In Project 1, a text file with chess tournament results was provided. The objective was to create an R Markdown file that generates a .CSV file with the following information for all of the players:
Player’s Name, Player’s State, Total Number of Points, Player’s Pre-Rating, and Average Pre Chess Rating of Opponents
For example:
Gary Hua, ON, 6.0, 1794, 1605
For the extra credit project the objective was based on the ratings between the chess players and each of their opponents to:
I based my calculations on:
Based on these sources, the probability that a player wins can be used as the expected score for that round.
The formula for the probability that a player wins a round is:
\[ P(A wins) = \frac{1}{1+ 10^{(R_B - R_A)/400)}} \]
To calculate a players expected score for the tournament:
A players actual score is the sum of the points from their wins (1 point), their losses (0 points), and their draws (0.5 points).
To take the example of Gary Hua again:
Gary Huas expected score is based on seven rounds of opponents. Gary Huas pre-chess-rating was 1794. His opponents and their pre-chess-ratings are:
Gary Huas expected score for each opponent can be calculated.

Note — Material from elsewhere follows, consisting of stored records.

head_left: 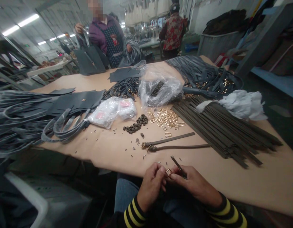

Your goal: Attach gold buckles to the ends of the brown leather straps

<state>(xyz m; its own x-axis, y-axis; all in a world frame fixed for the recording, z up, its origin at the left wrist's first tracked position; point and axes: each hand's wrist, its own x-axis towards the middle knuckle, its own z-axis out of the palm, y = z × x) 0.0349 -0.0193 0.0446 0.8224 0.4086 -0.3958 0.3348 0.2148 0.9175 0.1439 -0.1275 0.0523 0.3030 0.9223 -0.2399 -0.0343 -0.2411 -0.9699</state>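
Observation:
Over the table's near edge, my left hand and my right hand meet. Between their fingertips is a small gold buckle. A dark olive strap sticks up from my right hand, pinched by thumb and fingers. My left fingers are closed at the buckle's left side. Just beyond lie two straps with buckles fitted, a flat strap and a curved strap. A pile of loose gold buckles and a heap of small dark loops lie farther back.
A thick stack of olive straps covers the right side. Clear plastic bags and dark bag panels lie across the table. Across it a person in an apron holds a dark bag. Another person stands behind.

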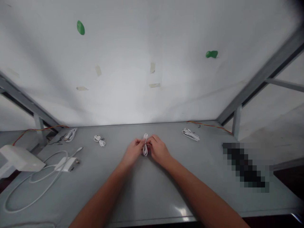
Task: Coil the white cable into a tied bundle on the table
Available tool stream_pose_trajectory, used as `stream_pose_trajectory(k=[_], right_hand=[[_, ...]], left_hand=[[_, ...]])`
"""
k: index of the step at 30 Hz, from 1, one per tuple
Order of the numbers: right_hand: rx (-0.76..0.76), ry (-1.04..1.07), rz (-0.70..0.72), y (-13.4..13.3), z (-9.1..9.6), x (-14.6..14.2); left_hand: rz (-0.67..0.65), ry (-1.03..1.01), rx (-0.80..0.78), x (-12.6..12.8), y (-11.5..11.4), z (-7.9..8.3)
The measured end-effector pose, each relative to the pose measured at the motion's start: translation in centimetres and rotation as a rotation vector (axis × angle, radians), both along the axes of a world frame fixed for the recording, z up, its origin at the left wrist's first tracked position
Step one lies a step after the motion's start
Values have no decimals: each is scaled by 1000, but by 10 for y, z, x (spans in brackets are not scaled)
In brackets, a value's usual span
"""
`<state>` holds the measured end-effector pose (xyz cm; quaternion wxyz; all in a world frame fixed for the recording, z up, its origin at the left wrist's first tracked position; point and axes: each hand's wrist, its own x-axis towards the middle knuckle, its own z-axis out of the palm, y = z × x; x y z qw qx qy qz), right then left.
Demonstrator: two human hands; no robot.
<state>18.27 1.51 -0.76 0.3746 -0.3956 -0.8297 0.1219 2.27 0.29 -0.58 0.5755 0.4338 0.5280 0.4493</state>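
Both hands meet over the middle of the grey table around a coiled white cable [145, 150]. My left hand [134, 150] grips the coil from its left side, fingers pinched together. On the other side, my right hand [158, 148] has its fingertips closed at the bundle's middle, where a thin dark tie seems to run; whether it pinches the tie or the cable is too small to tell. The coil's loops stick out above and below the fingers.
Bundled white cables lie at the back: one [99, 140] left of my hands, another [70, 135] farther left, and one [190, 134] to the right. A white charger [66, 164] with a loose cord rests at left. A blurred dark object [244, 164] lies at right.
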Motion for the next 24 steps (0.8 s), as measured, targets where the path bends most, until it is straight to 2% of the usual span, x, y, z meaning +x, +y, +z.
stream_pose_trajectory(k=[2,4,7,10,13,15,16,19,22,24], right_hand=[[15,6,45,-1,3,1],[-4,42,38,-2,4,2],[-146,173,-17,-2,1,2],[-429,330,-58,2,-6,3],[-667,439,-83,7,-11,5],[-699,463,-106,8,-10,7],[-667,460,-114,8,-8,8],[-435,358,-54,1,3,12],[-209,174,77,-8,17,14],[-132,72,108,-11,22,14]], left_hand=[[-88,-188,-44,-4,1,1],[-147,-214,8,-8,2,3],[-194,1,225,-11,3,8],[-159,298,499,-13,2,12],[-114,474,582,-17,-1,15],[-184,437,512,-19,-1,15],[-230,372,454,-19,-1,14],[-307,82,129,-19,0,14],[-278,-139,-258,-16,0,15],[-247,-205,-318,-12,-1,16]])
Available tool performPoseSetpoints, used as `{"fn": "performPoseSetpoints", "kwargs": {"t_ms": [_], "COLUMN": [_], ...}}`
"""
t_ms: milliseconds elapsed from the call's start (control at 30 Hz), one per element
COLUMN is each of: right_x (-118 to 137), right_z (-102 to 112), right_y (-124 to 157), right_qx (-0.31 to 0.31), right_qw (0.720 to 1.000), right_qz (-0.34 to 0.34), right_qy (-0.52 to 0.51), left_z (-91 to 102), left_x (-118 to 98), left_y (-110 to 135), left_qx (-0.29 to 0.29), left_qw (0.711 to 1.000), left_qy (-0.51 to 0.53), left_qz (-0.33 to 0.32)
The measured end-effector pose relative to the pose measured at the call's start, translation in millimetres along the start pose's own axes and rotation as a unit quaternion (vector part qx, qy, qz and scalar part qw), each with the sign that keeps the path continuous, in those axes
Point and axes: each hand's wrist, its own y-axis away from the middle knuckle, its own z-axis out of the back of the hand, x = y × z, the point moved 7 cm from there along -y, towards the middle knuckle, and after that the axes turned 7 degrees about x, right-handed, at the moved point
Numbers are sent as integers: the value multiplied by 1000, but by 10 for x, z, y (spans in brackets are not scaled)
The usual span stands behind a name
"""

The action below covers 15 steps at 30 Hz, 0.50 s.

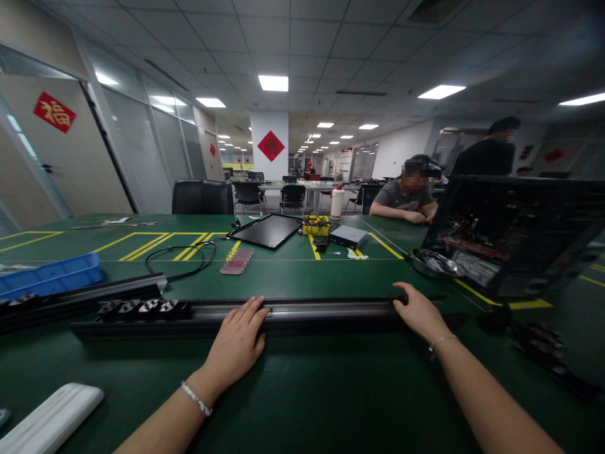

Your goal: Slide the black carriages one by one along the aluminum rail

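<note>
A long black metal channel [331,325] lies crosswise in front of me, with several black socket modules [149,307] sitting in its left part. Across the middle of the channel rests my left hand [241,337], fingers over the top and thumb on the near side, gripping it. Toward the right end, my right hand [418,312] pinches the channel's far edge between thumb and curled index finger. A small dark part shows at those fingertips; whether it is separate from the channel I cannot tell.
Left are another channel [118,287], a blue bin [57,277] and a white object [57,416]. Beyond lie a black cable [208,261], a flat black panel [267,230] and a grey box [348,236]. Right stand a metal bowl [432,265] and an opened computer case [510,233]. A person [406,195] sits opposite.
</note>
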Motion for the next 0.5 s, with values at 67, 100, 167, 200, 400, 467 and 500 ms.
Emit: {"fn": "performPoseSetpoints", "kwargs": {"t_ms": [67, 100, 167, 200, 400, 467, 500], "right_x": [7, 8, 1, -3, -30, -47, -55], "right_z": [14, 19, 19, 15, 33, 43, 45], "right_y": [8, 12, 18, 19, 22, 21, 20], "right_qx": [-11, -14, -11, -7, 6, 7, 7], "right_qw": [1000, 1000, 1000, 1000, 999, 999, 999], "right_qz": [2, 1, -7, -12, -26, -33, -35], "right_qy": [13, 18, 23, 23, 25, 23, 23], "left_z": [2, 3, 5, 5, 9, 18, 21], "left_x": [3, 4, 5, 5, -7, -12, -14], "left_y": [6, 8, 10, 10, 2, 3, 4], "left_qx": [-3, -3, -4, -4, -3, -7, -9], "left_qw": [1000, 1000, 1000, 1000, 1000, 1000, 1000], "left_qy": [5, 6, 8, 9, 4, 3, 2], "left_qz": [0, 1, 0, 0, 1, 0, 0]}}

P39 <- 1/(1+(10^((1436 - 1794)/400)))
P21 <- 1/(1+(10^((1563 - 1794)/400)))
P18 <- 1/(1+(10^((1600 - 1794)/400)))
P14 <- 1/(1+(10^((1610 - 1794)/400)))
P7 <- 1/(1+(10^((1649 - 1794)/400)))
P12 <- 1/(1+(10^((1663 - 1794)/400)))
P4 <- 1/(1+(10^((1716 - 1794)/400)))
Gary Huas expected score for the entire tournament can be calculated.
P_expected <- P39 + P21 + P18 + P14 + P7 + P12 + P4
P_expected
## [1] 5.161574
His actual score is based on: W, W, W, W, W, D, D which translates to:
P_actual <- 1 + 1 + 1 + 1 + 1 + 0.5 + 0.5
P_actual
## [1] 6
The difference between the actual and expected is
P_d <- P_actual - P_expected
P_d
## [1] 0.8384264
If you wanted to calculate the new rating of a player than the formula is
\[ New Rating = rating + 32(score - expected score) \]
In Gary Huas case his new rating is:
round(1794 + 32*P_d)
## [1] 1821
The result here is 1821, in the score sheet the post score was 1817 - the discrepancy I speculate is due to rounding differences.
Some of the work for Project 1 is repeated here because it provides a basis for the work for the extra credit.
Load required packages.
library(RCurl)
library(tidyverse)
library(readr)
library(kableExtra)
Read in the text file from github and take a look at the start.
x <- getURL("https://raw.githubusercontent.com/klgriffen96/spring23_data607_proj1/main/chess_scores.txt")
glimpse(x)
## chr "-----------------------------------------------------------------------------------------\r\n Pair | Player Nam"| __truncated__
Text files are generally broken into new lines using
\r\n
which can be seen in this file. Start by splitting on
\r\n
so each line is separated.
# Split x
s <- str_split_fixed(x, "\r\n", n=Inf)
# View first ten entries
s[1:10]
## [1] "-----------------------------------------------------------------------------------------"
## [2] " Pair | Player Name |Total|Round|Round|Round|Round|Round|Round|Round| "
## [3] " Num | USCF ID / Rtg (Pre->Post) | Pts | 1 | 2 | 3 | 4 | 5 | 6 | 7 | "
## [4] "-----------------------------------------------------------------------------------------"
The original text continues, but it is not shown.